▶ Raw data
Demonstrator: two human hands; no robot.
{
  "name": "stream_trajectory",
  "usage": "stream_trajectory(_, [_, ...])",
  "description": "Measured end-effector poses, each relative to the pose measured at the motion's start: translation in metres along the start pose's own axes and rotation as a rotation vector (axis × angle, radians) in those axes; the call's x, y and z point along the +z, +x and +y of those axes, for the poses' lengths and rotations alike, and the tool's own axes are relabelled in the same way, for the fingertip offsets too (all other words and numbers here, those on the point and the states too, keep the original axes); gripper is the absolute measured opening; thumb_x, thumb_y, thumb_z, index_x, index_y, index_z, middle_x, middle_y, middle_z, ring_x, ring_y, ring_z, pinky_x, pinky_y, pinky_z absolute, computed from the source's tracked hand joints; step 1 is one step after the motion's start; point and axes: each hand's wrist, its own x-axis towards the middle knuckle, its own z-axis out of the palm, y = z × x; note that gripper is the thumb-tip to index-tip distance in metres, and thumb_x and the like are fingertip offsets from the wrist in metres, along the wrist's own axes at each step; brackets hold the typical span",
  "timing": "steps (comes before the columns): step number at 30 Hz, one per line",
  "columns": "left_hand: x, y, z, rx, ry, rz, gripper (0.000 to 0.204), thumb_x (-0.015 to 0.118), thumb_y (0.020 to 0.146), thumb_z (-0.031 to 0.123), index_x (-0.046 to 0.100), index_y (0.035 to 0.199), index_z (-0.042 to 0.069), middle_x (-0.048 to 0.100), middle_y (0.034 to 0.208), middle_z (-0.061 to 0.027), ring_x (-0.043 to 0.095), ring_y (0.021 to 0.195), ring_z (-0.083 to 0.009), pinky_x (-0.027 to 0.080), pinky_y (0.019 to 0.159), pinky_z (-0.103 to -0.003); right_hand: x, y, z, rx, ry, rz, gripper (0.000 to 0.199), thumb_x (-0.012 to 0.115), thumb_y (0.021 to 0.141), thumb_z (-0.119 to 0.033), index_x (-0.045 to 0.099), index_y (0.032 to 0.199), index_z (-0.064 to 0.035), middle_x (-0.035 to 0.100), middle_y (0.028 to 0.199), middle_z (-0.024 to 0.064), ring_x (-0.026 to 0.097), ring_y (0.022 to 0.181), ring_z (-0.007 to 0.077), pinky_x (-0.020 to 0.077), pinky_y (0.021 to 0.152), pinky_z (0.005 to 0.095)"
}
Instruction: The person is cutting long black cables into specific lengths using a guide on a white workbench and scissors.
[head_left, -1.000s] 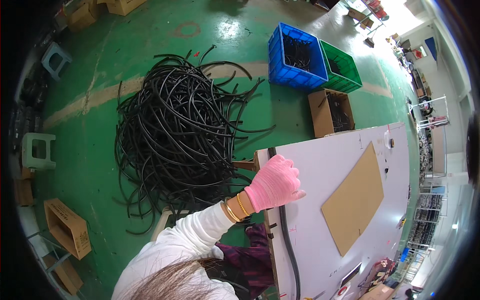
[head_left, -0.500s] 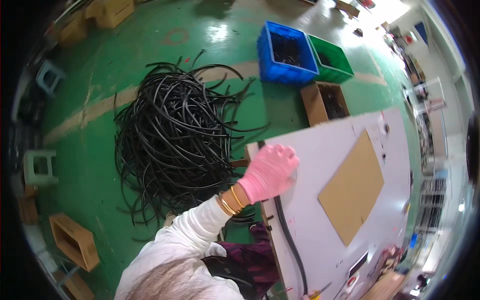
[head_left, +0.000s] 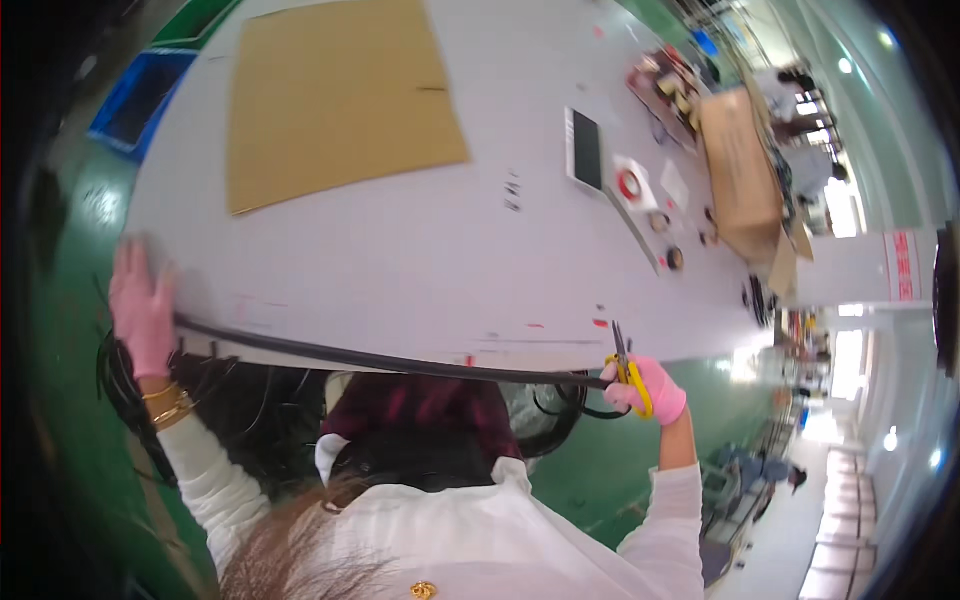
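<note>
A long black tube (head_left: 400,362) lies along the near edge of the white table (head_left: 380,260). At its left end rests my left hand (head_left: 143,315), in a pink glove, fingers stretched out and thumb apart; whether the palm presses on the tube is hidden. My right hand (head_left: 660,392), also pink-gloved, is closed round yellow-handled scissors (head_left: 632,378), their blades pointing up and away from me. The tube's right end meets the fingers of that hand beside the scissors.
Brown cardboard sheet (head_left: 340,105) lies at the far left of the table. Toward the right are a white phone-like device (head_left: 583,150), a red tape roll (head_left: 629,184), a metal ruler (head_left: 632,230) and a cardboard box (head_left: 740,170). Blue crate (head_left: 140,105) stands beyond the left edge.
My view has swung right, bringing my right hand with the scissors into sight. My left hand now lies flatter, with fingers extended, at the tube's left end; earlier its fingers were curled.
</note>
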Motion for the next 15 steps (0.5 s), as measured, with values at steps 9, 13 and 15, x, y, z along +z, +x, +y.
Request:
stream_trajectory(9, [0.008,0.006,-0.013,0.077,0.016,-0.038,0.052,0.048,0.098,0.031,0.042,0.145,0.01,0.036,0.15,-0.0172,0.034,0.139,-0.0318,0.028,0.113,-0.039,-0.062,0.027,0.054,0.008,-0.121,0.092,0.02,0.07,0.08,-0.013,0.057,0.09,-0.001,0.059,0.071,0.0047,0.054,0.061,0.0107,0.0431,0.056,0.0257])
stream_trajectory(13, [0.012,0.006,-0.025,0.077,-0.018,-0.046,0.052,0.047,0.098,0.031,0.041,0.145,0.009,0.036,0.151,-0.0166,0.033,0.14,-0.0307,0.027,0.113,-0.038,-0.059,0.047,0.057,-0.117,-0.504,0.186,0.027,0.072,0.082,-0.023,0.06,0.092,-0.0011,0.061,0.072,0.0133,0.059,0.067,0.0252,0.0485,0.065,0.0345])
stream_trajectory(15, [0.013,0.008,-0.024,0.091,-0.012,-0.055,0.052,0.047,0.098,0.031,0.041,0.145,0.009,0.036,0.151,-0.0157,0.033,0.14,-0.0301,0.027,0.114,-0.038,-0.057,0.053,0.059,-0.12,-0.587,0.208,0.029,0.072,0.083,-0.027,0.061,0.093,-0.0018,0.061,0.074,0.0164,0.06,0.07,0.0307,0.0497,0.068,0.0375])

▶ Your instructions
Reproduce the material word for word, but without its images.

▶ Completed task
Demonstrator: two human hands; no robot.
{
  "name": "stream_trajectory",
  "usage": "stream_trajectory(_, [_, ...])",
  "description": "Measured end-effector poses, each relative to the pose measured at the motion's start: translation in metres along the start pose's own axes and rotation as a rotation vector (axis × angle, radians) in those axes; the call's x, y and z point along the +z, +x and +y of those axes, for the poses' lengths and rotations alike, and the tool's own axes are relabelled in the same way, for the fingertip offsets too (all other words and numbers here, those on the point and the states too, keep the original axes); gripper is the absolute measured opening; thumb_x, thumb_y, thumb_z, index_x, index_y, index_z, middle_x, middle_y, middle_z, ring_x, ring_y, ring_z, pinky_x, pinky_y, pinky_z absolute, computed from the source's tracked hand joints; step 1 is one step after the motion's start; point and axes: each hand's wrist, its own x-axis towards the middle knuckle, its own z-axis out of the palm, y = z × x; note that gripper is the thumb-tip to index-tip distance in metres, and thumb_x and the like are fingertip offsets from the wrist in metres, along the wrist's own axes at each step; brackets hold the typical span",
  "timing": "steps (comes before the columns): step number at 30 Hz, one per line",
  "columns": "left_hand: x, y, z, rx, ry, rz, gripper (0.000 to 0.204), thumb_x (-0.015 to 0.118), thumb_y (0.020 to 0.146), thumb_z (-0.031 to 0.123), index_x (-0.046 to 0.100), index_y (0.035 to 0.199), index_z (-0.042 to 0.069), middle_x (-0.048 to 0.100), middle_y (0.034 to 0.208), middle_z (-0.061 to 0.027), ring_x (-0.043 to 0.095), ring_y (0.021 to 0.195), ring_z (-0.083 to 0.009), pinky_x (-0.027 to 0.080), pinky_y (0.019 to 0.159), pinky_z (-0.103 to -0.003); right_hand: x, y, z, rx, ry, rz, gripper (0.000 to 0.199), thumb_x (-0.012 to 0.115), thumb_y (0.021 to 0.141), thumb_z (-0.119 to 0.033), index_x (-0.045 to 0.099), index_y (0.032 to 0.199), index_z (-0.064 to 0.035), middle_x (-0.035 to 0.100), middle_y (0.028 to 0.199), middle_z (-0.024 to 0.064), ring_x (-0.026 to 0.097), ring_y (0.022 to 0.181), ring_z (-0.007 to 0.077), pinky_x (-0.020 to 0.077), pinky_y (0.021 to 0.152), pinky_z (0.005 to 0.095)"
}
Instruction: The person is cutting long black cables into specific lengths using a guide on a white workbench and scissors.
[head_left, -1.000s] 
[head_left, -0.500s] 
[head_left, +0.000s] 
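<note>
A long black tube (head_left: 400,362) lies along the near edge of the white table (head_left: 380,260). At its left end rests my left hand (head_left: 143,315), in a pink glove, fingers stretched out and thumb apart; whether the palm presses on the tube is hidden. My right hand (head_left: 660,392), also pink-gloved, is closed round yellow-handled scissors (head_left: 632,378), their blades pointing up and away from me. The tube's right end meets the fingers of that hand beside the scissors.
Brown cardboard sheet (head_left: 340,105) lies at the far left of the table. Toward the right are a white phone-like device (head_left: 583,150), a red tape roll (head_left: 629,184), a metal ruler (head_left: 632,230) and a cardboard box (head_left: 740,170). Blue crate (head_left: 140,105) stands beyond the left edge.
My view has swung right, bringing my right hand with the scissors into sight. My left hand now lies flatter, with fingers extended, at the tube's left end; earlier its fingers were curled.
</note>
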Motion for the next 15 steps (0.5 s), as measured, with values at steps 9, 13 and 15, x, y, z along +z, +x, +y.
Request:
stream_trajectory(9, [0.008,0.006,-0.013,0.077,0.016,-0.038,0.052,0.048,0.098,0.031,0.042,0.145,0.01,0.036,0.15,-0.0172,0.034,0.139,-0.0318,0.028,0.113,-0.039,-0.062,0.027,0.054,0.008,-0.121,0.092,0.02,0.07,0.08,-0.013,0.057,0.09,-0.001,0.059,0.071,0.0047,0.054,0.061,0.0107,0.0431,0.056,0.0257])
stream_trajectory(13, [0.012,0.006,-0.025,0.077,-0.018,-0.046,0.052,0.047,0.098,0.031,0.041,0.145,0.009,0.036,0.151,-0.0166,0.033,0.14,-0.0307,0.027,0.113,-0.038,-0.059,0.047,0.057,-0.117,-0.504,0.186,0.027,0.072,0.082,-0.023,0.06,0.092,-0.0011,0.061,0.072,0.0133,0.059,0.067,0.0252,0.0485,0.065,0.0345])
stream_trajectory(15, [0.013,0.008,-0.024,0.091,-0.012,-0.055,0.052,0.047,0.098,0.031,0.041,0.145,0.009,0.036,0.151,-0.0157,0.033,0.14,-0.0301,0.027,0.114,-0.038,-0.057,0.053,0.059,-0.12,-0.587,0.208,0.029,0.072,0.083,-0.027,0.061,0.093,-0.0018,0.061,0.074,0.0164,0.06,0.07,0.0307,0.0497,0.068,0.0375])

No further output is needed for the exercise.